→ **TASK DESCRIPTION**: In the entries that follow, find the line containing "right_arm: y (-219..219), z"; from there, copy every line exactly through the line containing "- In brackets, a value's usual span".

→ **DATASET ENTRIES**:
....................

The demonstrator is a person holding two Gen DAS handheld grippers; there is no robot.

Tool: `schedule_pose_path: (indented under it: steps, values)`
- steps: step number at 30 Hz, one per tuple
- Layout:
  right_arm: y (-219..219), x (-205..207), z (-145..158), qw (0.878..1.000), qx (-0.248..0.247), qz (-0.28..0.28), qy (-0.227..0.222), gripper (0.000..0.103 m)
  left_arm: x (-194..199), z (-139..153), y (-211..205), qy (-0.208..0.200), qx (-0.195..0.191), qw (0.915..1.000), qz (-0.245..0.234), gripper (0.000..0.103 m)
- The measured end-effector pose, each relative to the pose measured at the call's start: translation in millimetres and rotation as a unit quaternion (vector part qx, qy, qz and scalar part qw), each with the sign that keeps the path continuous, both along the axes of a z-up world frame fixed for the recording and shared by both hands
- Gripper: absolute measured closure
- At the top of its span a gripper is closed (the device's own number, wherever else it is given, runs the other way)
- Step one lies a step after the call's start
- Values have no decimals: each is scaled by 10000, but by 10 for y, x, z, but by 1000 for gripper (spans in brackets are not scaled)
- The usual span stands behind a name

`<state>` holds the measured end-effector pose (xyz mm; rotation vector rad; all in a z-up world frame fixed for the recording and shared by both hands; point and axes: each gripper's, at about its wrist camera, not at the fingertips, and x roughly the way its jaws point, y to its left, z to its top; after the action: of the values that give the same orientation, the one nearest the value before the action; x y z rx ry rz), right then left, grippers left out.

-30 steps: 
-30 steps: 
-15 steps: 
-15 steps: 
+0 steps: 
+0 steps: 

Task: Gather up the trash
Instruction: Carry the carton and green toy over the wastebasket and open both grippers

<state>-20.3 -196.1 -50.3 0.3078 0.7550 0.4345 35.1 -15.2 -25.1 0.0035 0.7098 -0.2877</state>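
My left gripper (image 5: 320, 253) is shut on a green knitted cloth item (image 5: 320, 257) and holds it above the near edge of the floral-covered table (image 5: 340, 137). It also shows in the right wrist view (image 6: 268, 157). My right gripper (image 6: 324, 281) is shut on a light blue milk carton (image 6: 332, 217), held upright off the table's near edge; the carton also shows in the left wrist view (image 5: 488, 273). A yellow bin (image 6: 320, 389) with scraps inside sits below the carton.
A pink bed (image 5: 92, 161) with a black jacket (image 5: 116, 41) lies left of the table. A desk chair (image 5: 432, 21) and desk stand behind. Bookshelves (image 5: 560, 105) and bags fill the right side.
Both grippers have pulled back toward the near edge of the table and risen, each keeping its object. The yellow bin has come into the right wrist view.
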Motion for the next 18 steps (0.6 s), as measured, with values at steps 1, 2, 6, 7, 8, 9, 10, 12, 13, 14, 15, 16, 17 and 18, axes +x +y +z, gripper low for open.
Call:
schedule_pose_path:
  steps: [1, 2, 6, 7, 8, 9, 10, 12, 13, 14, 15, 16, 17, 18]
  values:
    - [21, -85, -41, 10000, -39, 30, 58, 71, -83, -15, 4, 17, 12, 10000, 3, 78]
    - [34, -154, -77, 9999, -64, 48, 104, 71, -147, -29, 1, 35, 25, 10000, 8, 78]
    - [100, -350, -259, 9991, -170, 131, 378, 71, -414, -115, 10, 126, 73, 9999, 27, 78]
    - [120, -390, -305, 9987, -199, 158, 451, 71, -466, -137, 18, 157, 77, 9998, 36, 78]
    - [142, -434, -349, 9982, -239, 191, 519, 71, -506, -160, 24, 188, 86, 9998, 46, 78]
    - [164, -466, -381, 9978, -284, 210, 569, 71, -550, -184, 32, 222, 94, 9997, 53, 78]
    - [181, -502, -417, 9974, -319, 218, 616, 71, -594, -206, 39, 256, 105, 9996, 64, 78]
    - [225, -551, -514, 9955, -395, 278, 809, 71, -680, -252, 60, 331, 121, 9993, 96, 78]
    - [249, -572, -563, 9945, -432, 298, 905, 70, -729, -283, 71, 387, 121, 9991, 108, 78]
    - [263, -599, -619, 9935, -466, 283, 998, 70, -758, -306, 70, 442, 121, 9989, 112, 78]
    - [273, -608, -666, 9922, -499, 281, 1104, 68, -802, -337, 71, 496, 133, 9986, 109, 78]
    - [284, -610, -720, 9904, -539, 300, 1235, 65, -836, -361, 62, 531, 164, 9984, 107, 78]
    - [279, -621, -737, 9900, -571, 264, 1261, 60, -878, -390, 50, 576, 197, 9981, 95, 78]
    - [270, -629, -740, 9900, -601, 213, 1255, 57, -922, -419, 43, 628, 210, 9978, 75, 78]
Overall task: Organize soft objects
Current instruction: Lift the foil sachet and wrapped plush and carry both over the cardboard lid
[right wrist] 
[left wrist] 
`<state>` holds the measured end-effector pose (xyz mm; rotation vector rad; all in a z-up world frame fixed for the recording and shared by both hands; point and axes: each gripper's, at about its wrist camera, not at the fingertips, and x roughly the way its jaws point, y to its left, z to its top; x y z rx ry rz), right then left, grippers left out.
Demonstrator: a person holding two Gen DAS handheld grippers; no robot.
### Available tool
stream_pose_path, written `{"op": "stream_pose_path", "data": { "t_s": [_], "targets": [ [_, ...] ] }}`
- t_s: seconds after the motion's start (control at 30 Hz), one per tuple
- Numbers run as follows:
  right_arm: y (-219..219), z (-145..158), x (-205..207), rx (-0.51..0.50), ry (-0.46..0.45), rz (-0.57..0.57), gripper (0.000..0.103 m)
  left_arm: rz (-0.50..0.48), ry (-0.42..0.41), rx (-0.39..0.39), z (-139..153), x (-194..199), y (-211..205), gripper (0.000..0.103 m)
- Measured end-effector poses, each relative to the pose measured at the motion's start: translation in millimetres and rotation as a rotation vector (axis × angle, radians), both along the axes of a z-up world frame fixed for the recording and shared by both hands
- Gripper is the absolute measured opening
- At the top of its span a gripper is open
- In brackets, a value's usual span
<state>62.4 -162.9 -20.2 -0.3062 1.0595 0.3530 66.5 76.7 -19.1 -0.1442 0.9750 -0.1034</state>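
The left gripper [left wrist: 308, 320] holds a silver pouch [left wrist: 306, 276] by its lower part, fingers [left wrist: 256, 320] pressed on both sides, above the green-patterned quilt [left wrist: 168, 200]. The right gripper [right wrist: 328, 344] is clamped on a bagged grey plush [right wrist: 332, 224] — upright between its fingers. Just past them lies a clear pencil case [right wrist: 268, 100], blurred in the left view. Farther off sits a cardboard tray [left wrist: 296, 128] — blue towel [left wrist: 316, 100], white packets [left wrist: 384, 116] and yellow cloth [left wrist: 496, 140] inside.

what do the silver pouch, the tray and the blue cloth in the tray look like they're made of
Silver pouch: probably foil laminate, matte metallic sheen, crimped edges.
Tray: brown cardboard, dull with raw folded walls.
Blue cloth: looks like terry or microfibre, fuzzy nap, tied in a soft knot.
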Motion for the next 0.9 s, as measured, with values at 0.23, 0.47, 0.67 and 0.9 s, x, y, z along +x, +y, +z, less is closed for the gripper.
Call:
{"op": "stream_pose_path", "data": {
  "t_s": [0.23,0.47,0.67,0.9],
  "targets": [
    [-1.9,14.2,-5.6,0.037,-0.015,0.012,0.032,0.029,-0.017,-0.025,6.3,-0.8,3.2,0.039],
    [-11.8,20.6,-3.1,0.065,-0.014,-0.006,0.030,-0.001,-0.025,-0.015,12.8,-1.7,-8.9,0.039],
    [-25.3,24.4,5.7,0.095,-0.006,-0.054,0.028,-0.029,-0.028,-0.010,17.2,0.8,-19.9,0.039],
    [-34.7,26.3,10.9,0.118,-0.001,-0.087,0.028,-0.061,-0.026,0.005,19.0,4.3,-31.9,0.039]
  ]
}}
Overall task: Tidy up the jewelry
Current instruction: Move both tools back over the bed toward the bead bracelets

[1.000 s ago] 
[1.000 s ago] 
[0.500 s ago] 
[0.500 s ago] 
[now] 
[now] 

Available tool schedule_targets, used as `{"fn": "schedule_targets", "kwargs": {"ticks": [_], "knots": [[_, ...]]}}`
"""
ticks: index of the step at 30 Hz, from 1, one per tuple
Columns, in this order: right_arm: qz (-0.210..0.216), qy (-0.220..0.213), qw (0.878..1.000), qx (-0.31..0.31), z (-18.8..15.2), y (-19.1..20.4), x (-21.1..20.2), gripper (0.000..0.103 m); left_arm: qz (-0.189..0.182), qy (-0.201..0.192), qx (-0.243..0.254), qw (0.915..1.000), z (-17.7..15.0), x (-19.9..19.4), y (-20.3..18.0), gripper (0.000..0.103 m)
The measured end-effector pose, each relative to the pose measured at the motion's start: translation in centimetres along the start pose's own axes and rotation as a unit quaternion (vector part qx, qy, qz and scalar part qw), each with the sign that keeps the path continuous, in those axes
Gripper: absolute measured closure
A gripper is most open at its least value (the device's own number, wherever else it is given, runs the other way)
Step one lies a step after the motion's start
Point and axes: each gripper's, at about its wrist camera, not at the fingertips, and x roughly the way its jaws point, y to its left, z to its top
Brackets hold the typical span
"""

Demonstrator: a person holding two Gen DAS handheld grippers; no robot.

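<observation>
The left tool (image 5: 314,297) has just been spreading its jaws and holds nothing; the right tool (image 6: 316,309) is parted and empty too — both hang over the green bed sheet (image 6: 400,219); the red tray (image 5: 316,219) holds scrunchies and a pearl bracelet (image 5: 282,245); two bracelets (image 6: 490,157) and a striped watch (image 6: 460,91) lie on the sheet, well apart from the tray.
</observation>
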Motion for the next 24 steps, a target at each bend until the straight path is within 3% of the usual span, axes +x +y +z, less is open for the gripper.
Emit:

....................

→ **WORKED SOLUTION**:
  right_arm: y (-219..219), z (-145..158), x (-205..207), rx (-0.51..0.50), ry (-0.46..0.45), rz (-0.57..0.57), gripper (0.000..0.103 m)
  left_arm: rz (-0.50..0.48), ry (-0.42..0.41), rx (-0.39..0.39), z (-139..153), x (-194..199), y (-211..205), gripper (0.000..0.103 m)
- Measured end-effector poses, each relative to the pose measured at the motion's start: translation in millimetres and rotation as a rotation vector (axis × angle, radians), both along the axes of a z-up world frame fixed for the recording and shared by both hands
- Gripper is the absolute measured opening
- At the top of its span a gripper is open
- In brackets, a value's usual span

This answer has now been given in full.